Assignment =>
Exactly the lines from the start of the data below through the line containing "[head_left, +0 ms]" must be returned, and no others.
★ ★ ★ ★ ★
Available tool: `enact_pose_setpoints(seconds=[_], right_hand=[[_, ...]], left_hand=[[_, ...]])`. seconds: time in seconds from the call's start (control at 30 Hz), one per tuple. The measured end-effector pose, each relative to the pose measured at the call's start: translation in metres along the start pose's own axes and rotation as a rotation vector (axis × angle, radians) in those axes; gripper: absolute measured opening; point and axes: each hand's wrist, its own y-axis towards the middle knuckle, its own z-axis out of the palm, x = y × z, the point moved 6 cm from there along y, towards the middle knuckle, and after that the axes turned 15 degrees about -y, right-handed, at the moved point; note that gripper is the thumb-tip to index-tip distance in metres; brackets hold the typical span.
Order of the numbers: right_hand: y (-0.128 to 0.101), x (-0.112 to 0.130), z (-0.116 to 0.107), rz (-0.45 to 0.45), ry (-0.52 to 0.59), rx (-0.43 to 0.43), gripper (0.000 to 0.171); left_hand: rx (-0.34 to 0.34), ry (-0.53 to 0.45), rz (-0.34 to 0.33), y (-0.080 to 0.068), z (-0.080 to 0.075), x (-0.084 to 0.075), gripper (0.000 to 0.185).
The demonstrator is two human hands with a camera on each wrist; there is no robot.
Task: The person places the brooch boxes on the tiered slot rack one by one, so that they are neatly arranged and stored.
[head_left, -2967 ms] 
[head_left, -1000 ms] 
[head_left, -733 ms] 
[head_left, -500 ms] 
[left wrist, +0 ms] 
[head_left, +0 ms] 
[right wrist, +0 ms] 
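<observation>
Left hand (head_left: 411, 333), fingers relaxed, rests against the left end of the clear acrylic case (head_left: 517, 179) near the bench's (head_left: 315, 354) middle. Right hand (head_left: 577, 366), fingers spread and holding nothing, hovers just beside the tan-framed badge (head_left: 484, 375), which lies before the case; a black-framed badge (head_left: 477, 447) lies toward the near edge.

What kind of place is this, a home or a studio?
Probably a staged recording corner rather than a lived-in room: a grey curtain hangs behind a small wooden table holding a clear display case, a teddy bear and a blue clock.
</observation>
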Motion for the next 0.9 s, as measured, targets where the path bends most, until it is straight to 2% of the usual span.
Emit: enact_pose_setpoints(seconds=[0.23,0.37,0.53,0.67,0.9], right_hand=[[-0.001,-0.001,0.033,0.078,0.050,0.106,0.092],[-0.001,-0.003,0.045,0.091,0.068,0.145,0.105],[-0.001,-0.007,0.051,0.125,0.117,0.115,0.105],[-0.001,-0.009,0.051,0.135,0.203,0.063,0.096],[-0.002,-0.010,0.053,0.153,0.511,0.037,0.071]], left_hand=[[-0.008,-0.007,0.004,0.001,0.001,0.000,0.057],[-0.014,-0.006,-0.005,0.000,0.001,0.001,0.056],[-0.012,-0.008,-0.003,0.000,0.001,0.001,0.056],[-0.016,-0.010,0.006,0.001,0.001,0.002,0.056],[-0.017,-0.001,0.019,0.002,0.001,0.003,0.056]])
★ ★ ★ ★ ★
Response =>
Available tool: `enact_pose_setpoints(seconds=[_], right_hand=[[_, ...]], left_hand=[[_, ...]])`. seconds: time in seconds from the call's start (control at 30 Hz), one per tuple. The measured end-effector pose, each relative to the pose measured at the call's start: translation in metres along the start pose's own axes and rotation as a rotation vector (axis × angle, radians) in those axes; gripper: absolute measured opening; point and axes: each hand's wrist, its own y-axis towards the middle knuckle, its own z-axis out of the palm, x = y × z, the point moved 6 cm from there along y, towards the middle knuckle, and after that the axes turned 15 degrees about -y, right-handed, at the moved point; note that gripper is the thumb-tip to index-tip distance in metres; brackets hold the typical span.
Order of the numbers: right_hand: y (-0.128 to 0.101), x (-0.112 to 0.130), z (-0.116 to 0.107), rz (-0.45 to 0.45), ry (-0.52 to 0.59), rx (-0.43 to 0.43), gripper (0.000 to 0.171); left_hand: rx (-0.34 to 0.34), ry (-0.53 to 0.45), rz (-0.34 to 0.33), y (-0.080 to 0.068), z (-0.080 to 0.075), x (-0.084 to 0.075), gripper (0.000 to 0.185).
The demonstrator is two human hands with a camera on each wrist; there is no robot.
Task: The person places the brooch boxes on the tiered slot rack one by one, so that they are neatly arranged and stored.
[head_left, -2967 ms] 
[head_left, -1000 ms] 
[head_left, -733 ms] 
[head_left, -500 ms] 
[left wrist, +0 ms] 
[head_left, +0 ms] 

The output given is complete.